Le garçon sauvage
"Je rouvris les yeux après m'être assoupi je ne sais combien de temps - une demi-heure, deux heures, peut-être trois ? Dans le ciel, la lune s'était couchée, et mon feu n'était plus qu'un tas de braises incandescentes. Sous mon dos, le sac de couchage était trempé de rosée. Le cou endolori par la position dans laquelle je m'étais endormi, je me levai, allai m'asperger le visage à la fontaine, et l'eau glacée de la nuit me réveilla aussitôt. J'hésitais entre aller au lit ou ranimer le feu et attendre l'aube qui ne devait plus tarder. Encore ce vieux besoin de prouver ma virilité : j'aurais pu me dire que j'avais passé une nuit à la belle étoile, étendu au coin du feu comme mes héros. Mais si l'ennemi à combattre, c'était moi, abandonner la compétition et filer sous la couette, c'était peut-être cela, en fin de compte, la vraie victoire".

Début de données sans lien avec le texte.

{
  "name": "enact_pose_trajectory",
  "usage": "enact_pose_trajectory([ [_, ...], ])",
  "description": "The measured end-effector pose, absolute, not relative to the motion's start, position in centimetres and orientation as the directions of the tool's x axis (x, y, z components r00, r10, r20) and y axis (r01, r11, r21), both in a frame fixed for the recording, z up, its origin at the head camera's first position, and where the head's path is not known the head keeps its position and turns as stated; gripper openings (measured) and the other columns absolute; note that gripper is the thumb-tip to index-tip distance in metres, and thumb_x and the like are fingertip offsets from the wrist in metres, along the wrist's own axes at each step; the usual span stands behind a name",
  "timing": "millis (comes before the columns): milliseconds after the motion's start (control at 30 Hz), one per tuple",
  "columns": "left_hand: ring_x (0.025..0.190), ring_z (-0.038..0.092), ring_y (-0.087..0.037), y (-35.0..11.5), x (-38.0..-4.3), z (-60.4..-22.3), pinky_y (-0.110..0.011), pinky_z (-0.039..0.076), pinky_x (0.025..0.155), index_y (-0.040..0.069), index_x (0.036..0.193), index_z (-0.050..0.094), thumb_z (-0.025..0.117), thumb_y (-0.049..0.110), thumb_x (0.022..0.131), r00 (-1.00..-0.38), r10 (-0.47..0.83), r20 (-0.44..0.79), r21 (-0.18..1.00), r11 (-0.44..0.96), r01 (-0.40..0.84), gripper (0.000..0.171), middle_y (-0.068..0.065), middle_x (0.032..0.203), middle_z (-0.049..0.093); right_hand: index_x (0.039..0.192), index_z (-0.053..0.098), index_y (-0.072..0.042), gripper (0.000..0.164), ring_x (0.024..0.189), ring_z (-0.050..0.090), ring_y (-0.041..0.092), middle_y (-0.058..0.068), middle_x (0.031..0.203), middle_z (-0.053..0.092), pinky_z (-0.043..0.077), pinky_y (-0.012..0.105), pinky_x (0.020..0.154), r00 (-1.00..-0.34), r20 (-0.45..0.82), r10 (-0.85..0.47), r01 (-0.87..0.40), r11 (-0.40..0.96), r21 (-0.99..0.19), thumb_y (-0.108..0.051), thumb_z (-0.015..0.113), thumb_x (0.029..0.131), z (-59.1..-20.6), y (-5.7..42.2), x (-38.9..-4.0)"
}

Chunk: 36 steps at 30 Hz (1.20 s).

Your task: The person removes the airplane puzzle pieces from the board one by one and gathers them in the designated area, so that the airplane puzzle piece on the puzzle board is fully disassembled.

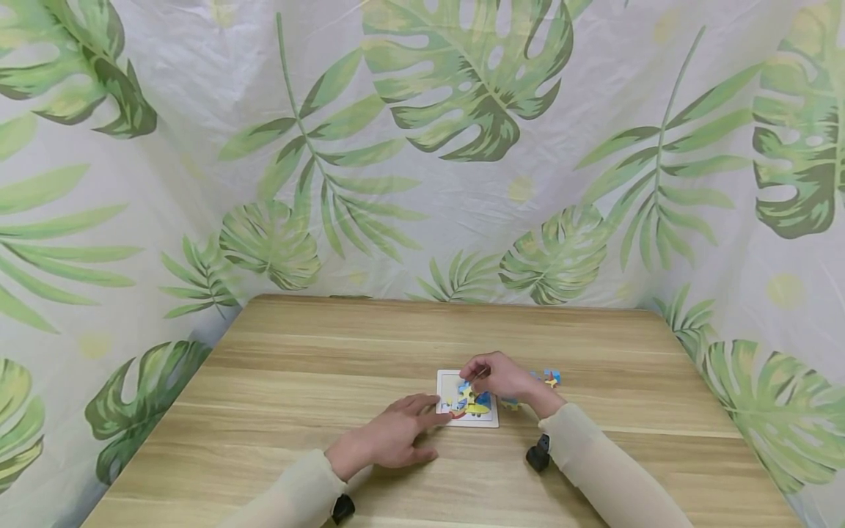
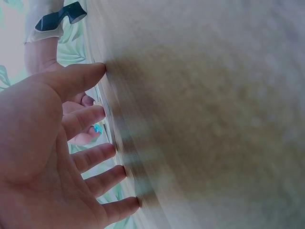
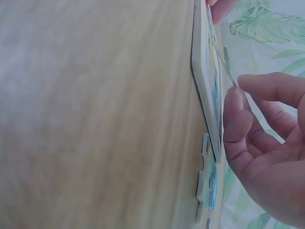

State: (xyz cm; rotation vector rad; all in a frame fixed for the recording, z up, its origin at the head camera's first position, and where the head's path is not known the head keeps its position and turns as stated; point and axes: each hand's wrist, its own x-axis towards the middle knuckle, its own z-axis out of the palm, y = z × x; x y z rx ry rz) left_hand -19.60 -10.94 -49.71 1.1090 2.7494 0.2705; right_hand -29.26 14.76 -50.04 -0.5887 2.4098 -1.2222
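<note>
A small jigsaw puzzle board (image 1: pixel 487 423) with a white border lies on the table, partly filled with yellow, blue and red pieces. My left hand (image 1: pixel 399 433) rests at its left edge, fingers spread and nearly straight, fingertips touching down in the left wrist view. Above the board, my right hand (image 1: pixel 502 375) pinches a thin puzzle piece (image 3: pixel 226 67) between thumb and fingertips. That piece is tilted, its lower end close to the board's surface; its printed face is hard to make out. Fingers cover part of the board's upper right in the head view.
Loose puzzle pieces (image 1: pixel 552 378) lie right of the board, some partly behind my right wrist. The wood-grain table (image 1: pixel 297 396) extends around it, with a leaf-print cloth (image 1: pixel 462 220) hanging behind and at both sides.
</note>
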Motion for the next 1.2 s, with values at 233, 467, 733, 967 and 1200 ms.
enact_pose_trajectory([
  [233, 0.143, 0.041, -0.036, -10.94, -19.64, -49.80, -0.054, 0.039, 0.115, 0.029, 0.150, 0.046, 0.065, 0.045, 0.094, -0.711, 0.698, -0.084, 0.228, 0.709, 0.668, 0.061, -0.013, 0.158, 0.038, 0.106, 0.072, -0.006, 0.021, 0.088, 0.062, 0.015, 0.006, 0.101, 0.072, 0.051, 0.029, 0.078, -0.848, -0.145, -0.510, -0.182, 0.538, -0.823, -0.001, 0.070, 0.085, -50.09, 14.80, -29.31],
  [467, 0.143, 0.041, -0.036, -10.98, -19.70, -49.86, -0.056, 0.039, 0.114, 0.030, 0.150, 0.045, 0.065, 0.045, 0.095, -0.714, 0.694, -0.091, 0.243, 0.711, 0.660, 0.061, -0.012, 0.159, 0.037, 0.103, 0.072, -0.006, 0.020, 0.089, 0.063, 0.014, 0.006, 0.098, 0.072, 0.052, 0.028, 0.078, -0.853, -0.149, -0.501, -0.167, 0.533, -0.830, 0.000, 0.071, 0.084, -50.25, 14.92, -29.39],
  [733, 0.142, 0.042, -0.036, -11.00, -19.66, -49.90, -0.055, 0.040, 0.114, 0.029, 0.150, 0.046, 0.065, 0.045, 0.094, -0.714, 0.695, -0.083, 0.239, 0.710, 0.663, 0.061, -0.013, 0.158, 0.038, 0.102, 0.073, -0.009, 0.017, 0.089, 0.062, 0.013, 0.003, 0.096, 0.071, 0.051, 0.028, 0.079, -0.848, -0.165, -0.503, -0.169, 0.552, -0.817, -0.002, 0.070, 0.087, -50.15, 14.86, -29.29],
  [967, 0.143, 0.041, -0.036, -10.96, -19.72, -50.06, -0.055, 0.039, 0.115, 0.031, 0.150, 0.046, 0.065, 0.045, 0.094, -0.719, 0.689, -0.090, 0.243, 0.715, 0.655, 0.061, -0.012, 0.158, 0.037, 0.102, 0.074, -0.012, 0.018, 0.088, 0.061, 0.013, 0.000, 0.094, 0.070, 0.049, 0.028, 0.078, -0.848, -0.171, -0.501, -0.165, 0.557, -0.814, -0.003, 0.070, 0.086, -50.12, 14.91, -29.16],
  [1200, 0.143, 0.041, -0.036, -10.99, -19.75, -49.92, -0.056, 0.039, 0.114, 0.029, 0.150, 0.046, 0.065, 0.045, 0.095, -0.716, 0.692, -0.091, 0.241, 0.713, 0.659, 0.061, -0.012, 0.158, 0.038, 0.105, 0.074, -0.010, 0.018, 0.084, 0.059, 0.015, 0.002, 0.095, 0.068, 0.050, 0.029, 0.063, -0.847, -0.189, -0.497, -0.133, 0.542, -0.830, -0.005, 0.070, 0.088, -49.84, 15.21, -29.13],
])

Le narrateur, jeune homme de 30 ans, quitte Milan et une vie qui ne lui convient plus pour se réfugier en montagne, dans la Vallée d'Aoste, à deux pas de l'endroit où il passait toutes ses vacances d'été lorsqu'il était enfant.

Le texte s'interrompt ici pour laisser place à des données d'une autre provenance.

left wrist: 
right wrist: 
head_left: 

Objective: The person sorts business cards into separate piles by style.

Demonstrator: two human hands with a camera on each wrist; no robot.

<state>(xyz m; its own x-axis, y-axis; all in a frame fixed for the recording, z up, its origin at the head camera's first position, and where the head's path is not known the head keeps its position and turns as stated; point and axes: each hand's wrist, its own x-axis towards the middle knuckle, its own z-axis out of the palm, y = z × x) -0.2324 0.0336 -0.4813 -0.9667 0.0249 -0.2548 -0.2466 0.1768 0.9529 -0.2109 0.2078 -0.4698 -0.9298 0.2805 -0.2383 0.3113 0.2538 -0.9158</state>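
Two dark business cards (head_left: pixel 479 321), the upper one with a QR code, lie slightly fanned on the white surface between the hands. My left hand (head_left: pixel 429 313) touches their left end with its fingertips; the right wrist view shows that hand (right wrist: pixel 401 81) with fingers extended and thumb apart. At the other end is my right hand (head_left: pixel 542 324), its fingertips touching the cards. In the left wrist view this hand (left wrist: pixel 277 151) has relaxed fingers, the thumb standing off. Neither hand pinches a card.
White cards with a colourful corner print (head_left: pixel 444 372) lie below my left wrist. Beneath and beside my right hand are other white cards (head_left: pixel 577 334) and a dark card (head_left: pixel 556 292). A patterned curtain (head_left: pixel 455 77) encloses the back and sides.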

Il a loué une baita, sorte de cabane en pierre dans la montagne où il pense vivre en solitaire, le plus simplement possible, en retrouvant le monde animal et végétal. Il emporte ses auteurs favoris, Thoreau, Rigoni Stern, Elisée Reclus etc ... puisant dans leurs mots un exemple et un réconfort.
Sa solitude n'est pas aussi grande qu'il l'avait imaginé ; il y a Remigio, l'homme qui lui a loué la baita, Gabriele qui habite un peu plus loin et ensuite les bergers qui font monter leurs troupeaux pour la saison. Au coeur de l'été il monte encore plus haut, jusqu'à un refuge où il reste quelques jours. Les longues marches, les nuits à la belle étoile, les animaux pour compagnons, tout n'est cependant pas idyllique pour le narrateur qui est parfois envahi par des peurs anciennes ou dépassé par son isolement et sa décision.
Voilà un récit qui se savoure tranquillement, au rythme de l'auteur, dont nous suivons pas à pas la progression, les réflexions et les découragements. Ecrit avec pudeur, il décrit un instant de vie en suspension, nous faisant partager le quotidien d'un homme qui cherche son authenticité et retrouvera sans doute le goût d'écrire d'ici son départ.
C'est le genre de lecture où il faut avoir à portée de main un papier et un crayon pour noter les auteurs évoqués, notamment une poétesse de grand talent Antonia Pozzi, que je ne connaissais pas.
Un récit que je place dans les meilleurs de sa catégorie.
"Certains jours, nous avions de la visite. Pas plus de deux ou trois personnes à la fois que nous guettions d'en haut avec nos jumelles. Andrea les appelait "les éphémères". Davide les accueillait sur le seuil, leur servait une assiette de polenta avec de la tomme et un verre de vin, les accompagnait à l'étage s'ils voulaient rester dormir puis nous rejoignait à la cuisine. Nous gardions nos distances, non pas parce que nous n'aimions pas les visiteurs, mais parce qu'ils appartenaient au monde d'en bas et nous en apportaient des nouvelles, des nouvelles que nous préférions ne pas avoir. On s'en passait très bien. Quand les éphémères repartaient, nous les regardions s'éloigner, se faire de plus en plus petits, puis disparaître au détour d'un chemin, et c'est avec soulagement que nous retrouvions notre solitude".